* **TASK DIRECTIONS**
Every record is to be copied unchanged, except that its pictures are removed.

* **Records from a data collection**
====

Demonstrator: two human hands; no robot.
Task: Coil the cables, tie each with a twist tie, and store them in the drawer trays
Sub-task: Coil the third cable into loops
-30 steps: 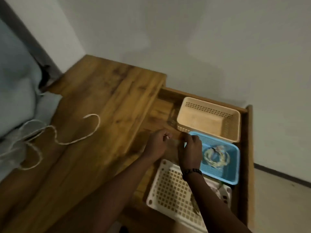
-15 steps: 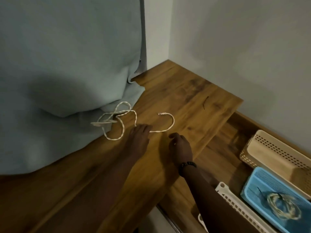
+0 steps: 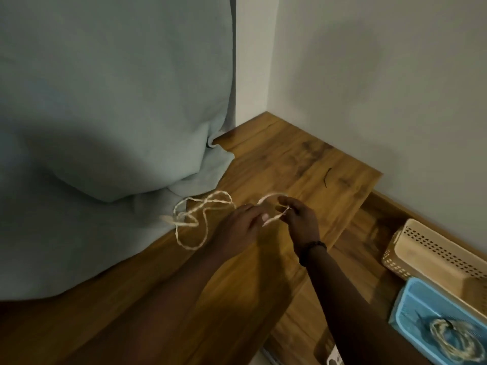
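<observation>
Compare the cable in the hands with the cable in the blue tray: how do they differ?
The cable on the desk lies loose in open loops, while the cable in the blue tray is wound into a compact coil. The right hand pinches the loose one's end, with the left hand touching it; nothing touches the coiled one. Both look pale and braided.

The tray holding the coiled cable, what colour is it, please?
Light blue tray, seen in the head view.
</observation>
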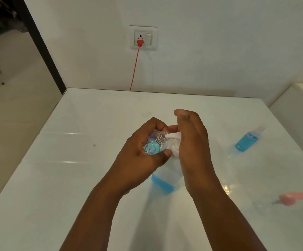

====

* **EXERCISE ANSWER**
Demonstrator: two human hands; no robot.
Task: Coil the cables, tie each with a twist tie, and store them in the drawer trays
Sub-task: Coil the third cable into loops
-30 steps: 
-15 steps: 
+0 steps: 
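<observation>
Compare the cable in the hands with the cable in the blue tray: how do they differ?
The cable on the desk lies loose in open loops, while the cable in the blue tray is wound into a compact coil. The right hand pinches the loose one's end, with the left hand touching it; nothing touches the coiled one. Both look pale and braided.

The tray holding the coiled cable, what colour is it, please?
Light blue tray, seen in the head view.
</observation>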

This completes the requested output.